Finally, what we are going to do is plot each of the different "classes" in a different color. With this we should see if there is some location that has relatively obvious difference in Hamming weight. We get that easily using the `HW` array and `intermediate()` function we defined earlier and a loop to plot all of the traces.

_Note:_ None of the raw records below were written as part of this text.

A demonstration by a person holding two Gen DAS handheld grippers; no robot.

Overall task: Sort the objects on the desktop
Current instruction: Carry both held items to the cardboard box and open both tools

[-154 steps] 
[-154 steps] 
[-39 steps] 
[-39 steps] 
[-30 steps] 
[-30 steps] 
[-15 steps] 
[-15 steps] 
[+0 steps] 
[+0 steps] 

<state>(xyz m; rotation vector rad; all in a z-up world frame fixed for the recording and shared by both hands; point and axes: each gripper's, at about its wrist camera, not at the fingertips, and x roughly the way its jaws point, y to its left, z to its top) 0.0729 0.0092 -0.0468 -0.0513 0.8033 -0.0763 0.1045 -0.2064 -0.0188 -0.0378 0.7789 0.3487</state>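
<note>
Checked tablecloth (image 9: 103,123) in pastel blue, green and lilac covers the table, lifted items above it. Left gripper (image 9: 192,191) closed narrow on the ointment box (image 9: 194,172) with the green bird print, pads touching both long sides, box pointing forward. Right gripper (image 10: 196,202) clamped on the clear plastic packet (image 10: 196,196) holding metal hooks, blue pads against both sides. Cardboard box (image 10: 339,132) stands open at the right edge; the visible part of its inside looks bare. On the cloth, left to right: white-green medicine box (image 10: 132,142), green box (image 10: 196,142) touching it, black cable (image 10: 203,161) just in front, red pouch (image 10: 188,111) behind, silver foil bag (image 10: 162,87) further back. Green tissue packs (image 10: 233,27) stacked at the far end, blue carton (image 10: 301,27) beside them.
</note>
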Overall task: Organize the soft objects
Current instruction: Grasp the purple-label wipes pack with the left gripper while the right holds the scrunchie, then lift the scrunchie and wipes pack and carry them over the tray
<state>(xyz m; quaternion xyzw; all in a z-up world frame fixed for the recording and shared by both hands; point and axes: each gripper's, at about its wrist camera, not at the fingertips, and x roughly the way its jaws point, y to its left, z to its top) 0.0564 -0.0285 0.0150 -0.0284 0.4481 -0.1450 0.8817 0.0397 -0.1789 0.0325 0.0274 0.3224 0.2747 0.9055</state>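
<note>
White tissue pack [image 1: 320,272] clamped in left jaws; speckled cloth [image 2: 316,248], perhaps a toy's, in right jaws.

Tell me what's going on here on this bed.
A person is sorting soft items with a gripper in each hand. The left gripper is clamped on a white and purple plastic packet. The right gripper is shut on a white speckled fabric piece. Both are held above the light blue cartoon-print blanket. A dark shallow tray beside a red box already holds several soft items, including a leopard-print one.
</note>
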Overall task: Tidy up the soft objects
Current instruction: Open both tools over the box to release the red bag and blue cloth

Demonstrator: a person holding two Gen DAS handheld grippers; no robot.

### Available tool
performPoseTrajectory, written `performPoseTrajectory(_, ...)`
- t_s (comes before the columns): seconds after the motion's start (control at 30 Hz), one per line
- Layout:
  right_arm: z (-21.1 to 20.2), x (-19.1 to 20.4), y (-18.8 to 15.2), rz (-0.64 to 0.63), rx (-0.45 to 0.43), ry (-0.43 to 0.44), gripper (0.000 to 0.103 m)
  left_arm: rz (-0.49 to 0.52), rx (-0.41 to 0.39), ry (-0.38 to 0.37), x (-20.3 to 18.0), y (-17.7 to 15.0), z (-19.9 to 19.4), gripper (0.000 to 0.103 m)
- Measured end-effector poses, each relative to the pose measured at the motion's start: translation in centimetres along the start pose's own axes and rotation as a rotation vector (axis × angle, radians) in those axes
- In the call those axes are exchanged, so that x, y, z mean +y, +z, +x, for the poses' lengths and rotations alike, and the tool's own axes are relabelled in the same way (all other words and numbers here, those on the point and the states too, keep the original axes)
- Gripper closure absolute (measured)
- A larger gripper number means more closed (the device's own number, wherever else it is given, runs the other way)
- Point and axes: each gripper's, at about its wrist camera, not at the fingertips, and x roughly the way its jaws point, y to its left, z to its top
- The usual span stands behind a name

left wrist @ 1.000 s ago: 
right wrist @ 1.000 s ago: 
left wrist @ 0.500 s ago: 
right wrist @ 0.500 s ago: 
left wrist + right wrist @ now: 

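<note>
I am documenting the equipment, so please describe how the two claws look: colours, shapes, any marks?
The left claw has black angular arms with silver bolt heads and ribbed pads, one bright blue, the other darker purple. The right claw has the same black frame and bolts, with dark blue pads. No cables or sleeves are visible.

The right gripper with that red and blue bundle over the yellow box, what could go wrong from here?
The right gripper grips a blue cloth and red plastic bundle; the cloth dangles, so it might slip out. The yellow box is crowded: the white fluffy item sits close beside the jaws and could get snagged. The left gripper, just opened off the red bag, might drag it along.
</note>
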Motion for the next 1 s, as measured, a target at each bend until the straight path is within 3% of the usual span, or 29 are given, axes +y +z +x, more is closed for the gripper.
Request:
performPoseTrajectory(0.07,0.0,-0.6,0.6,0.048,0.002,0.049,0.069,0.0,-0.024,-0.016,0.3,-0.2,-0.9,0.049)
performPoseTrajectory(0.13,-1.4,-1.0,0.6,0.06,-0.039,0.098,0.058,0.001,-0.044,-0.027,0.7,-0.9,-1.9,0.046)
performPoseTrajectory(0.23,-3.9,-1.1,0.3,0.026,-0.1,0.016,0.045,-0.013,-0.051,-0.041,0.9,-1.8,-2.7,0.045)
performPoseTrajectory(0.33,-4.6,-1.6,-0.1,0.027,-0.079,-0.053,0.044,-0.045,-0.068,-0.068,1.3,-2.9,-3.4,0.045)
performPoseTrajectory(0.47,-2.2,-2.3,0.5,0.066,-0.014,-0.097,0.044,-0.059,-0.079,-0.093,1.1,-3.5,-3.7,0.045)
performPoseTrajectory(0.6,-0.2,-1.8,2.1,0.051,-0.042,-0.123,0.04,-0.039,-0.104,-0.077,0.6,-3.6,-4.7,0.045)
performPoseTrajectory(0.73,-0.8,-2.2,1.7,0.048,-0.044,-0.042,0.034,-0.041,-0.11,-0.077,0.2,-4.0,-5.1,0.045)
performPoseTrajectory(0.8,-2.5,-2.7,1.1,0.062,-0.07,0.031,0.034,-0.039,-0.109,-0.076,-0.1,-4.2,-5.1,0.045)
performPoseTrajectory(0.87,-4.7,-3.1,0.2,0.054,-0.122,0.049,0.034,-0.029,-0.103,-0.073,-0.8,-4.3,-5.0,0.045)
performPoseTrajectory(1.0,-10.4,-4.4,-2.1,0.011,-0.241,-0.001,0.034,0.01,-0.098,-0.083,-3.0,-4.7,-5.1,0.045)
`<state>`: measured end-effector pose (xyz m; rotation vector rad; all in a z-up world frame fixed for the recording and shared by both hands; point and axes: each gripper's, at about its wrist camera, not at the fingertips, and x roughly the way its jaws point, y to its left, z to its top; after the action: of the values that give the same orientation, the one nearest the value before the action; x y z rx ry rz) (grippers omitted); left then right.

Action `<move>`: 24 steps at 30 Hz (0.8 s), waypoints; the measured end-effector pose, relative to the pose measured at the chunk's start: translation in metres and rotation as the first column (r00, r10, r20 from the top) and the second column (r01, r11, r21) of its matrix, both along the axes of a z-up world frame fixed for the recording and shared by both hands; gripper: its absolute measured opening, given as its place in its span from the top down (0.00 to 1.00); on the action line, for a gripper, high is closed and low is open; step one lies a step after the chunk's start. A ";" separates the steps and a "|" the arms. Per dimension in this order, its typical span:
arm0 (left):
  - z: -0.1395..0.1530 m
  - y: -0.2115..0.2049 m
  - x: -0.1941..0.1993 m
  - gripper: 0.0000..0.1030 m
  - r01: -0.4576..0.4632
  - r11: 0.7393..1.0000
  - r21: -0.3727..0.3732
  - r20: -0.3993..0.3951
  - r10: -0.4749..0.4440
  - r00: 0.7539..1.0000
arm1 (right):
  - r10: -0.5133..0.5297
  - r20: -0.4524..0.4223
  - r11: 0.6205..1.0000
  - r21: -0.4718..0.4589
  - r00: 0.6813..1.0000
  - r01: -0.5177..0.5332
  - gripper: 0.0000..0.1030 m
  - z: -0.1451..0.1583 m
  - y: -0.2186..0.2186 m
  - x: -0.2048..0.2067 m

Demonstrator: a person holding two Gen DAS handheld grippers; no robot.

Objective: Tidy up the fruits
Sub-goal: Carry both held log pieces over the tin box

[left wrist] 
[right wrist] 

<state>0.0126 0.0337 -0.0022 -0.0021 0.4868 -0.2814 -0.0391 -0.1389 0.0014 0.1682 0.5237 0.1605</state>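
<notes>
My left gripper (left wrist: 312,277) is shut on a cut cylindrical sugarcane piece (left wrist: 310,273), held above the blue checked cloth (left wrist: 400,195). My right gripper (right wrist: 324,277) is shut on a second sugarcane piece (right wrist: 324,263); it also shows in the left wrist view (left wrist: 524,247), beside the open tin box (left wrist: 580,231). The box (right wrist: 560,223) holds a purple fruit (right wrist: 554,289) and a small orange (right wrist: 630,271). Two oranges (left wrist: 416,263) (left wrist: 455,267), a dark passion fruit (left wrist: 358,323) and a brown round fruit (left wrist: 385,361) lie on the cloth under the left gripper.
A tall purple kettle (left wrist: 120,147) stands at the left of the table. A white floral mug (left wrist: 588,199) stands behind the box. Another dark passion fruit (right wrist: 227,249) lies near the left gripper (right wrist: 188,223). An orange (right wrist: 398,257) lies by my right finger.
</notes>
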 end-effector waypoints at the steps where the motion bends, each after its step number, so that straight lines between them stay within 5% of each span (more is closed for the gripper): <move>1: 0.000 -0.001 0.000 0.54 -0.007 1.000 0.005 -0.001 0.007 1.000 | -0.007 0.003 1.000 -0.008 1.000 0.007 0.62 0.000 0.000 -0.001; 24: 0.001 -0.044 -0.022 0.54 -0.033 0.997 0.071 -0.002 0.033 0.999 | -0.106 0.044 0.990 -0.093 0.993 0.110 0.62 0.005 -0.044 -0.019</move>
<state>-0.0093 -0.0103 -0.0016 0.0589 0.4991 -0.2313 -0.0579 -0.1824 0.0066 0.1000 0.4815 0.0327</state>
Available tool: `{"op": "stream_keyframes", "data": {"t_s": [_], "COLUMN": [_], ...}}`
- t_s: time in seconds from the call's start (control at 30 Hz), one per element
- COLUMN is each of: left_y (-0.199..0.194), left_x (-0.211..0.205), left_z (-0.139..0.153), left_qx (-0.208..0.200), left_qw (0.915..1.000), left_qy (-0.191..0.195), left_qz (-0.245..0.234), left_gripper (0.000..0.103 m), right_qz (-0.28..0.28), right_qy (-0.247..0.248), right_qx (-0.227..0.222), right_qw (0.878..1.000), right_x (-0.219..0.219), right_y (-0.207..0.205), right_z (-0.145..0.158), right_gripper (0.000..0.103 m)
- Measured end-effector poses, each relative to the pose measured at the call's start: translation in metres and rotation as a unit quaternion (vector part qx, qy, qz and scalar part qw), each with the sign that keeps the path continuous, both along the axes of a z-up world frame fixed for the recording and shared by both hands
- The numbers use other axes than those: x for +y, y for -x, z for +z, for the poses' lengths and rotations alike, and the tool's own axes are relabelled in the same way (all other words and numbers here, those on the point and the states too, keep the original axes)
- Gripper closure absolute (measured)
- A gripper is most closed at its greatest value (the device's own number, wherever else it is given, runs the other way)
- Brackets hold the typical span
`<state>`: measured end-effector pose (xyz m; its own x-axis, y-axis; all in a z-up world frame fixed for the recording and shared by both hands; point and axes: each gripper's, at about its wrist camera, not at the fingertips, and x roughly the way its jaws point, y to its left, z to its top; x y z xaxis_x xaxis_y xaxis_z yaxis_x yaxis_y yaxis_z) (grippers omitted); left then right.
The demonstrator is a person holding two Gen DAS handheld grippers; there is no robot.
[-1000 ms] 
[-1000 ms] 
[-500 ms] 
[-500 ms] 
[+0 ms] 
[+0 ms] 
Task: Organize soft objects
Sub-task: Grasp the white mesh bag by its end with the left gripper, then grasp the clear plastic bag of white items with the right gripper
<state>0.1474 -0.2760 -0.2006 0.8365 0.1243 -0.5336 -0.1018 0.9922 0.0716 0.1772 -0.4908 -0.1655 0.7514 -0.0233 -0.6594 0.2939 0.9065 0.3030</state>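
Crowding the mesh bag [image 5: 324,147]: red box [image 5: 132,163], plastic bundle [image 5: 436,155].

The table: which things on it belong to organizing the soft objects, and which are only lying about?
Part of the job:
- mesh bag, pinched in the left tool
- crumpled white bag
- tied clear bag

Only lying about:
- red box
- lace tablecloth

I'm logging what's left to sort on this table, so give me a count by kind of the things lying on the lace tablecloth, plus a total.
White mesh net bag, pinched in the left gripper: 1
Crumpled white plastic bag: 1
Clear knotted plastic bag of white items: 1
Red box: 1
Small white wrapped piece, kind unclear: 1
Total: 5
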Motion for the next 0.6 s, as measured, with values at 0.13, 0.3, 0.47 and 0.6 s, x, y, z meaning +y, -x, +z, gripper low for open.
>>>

To make this easier, we can zoom in on some specific area. In the following example a small subset of the full capture is plotted only. You can more easily figure out what this point should be by using the CPA attack (we'll talk about later) which provides more information about where the leakage is happening. For now let's pretend we know already what a "good" point is:

In [None]:
from bokeh.plotting import figure, show
from bokeh.io import output_notebook
from bokeh.palettes import brewer

output_notebook()
p = figure()

#Must run S-Box() script first to define the HW[] array and intermediate() function

#Must adjust these points for different compilers/targets
if PLATFORM == "CWLITEARM" or PLATFORM == "CW308_STM32F3":
    plot_start = 900
    plot_end = 1050
elif PLATFORM == "CWLITEXMEGA" or PLATFORM == "CW303":
    plot_start = 1370
    plot_end = 1410
elif PLATFORM == "CWNANO":
    plot_start = 590
    plot_end = 620


xrange = range(len(traces[0].wave))[plot_start:plot_end]
bnum = 0

color_mapper = brewer['Reds'][9]

for trace in traces:
    hw_of_byte = HW[intermediate(trace.textin[bnum], trace.key[bnum])]
    p.line(xrange, trace.wave[plot_start:plot_end], line_color=color_mapper[hw_of_byte])

show(p)

### Finding Average at Locations

To find the best place to get a good correlation between hamming weight and voltage we can write a loop to check the correlation at each point and find the maximum correlation. There are many point ranges you can use just pick a range that encompasses 500-1000 points. This should give you enough points to find a good correlation. Usually you will use much fewer than that. Also since we do not care if the correlation is positive or negative we can use the absolute value of the correlation to find the maximum.

In [None]:
import numpy as np

max_corr = 0
point = 0
for avg_point in range(500, 1400):
    hw_list = [[], [], [], [], [], [], [], [], []]
    for trace in traces:
        hw_of_byte = HW[intermediate(trace.textin[bnum], trace.key[bnum])]
        hw_list[hw_of_byte].append(trace.wave[avg_point])
    
    hw_mean_list = [np.mean(hw_list[i]) for i in range(0, 9)]
    
    corr = abs(np.corrcoef(range(1,9), hw_mean_list[1:9])[0,1])
    if corr > max_corr:
        max_corr = corr
        point = avg_point
        
print(max_corr, point)

If you go back to the previous plot and take a look at the point with the highest correlation you notice that you could have identified good points to try by visually looking for distinctive color gradients on the plot. Try a few different points that do not have a distinct gradient and see how the hamming weight vs. voltage plots looks like in the later steps.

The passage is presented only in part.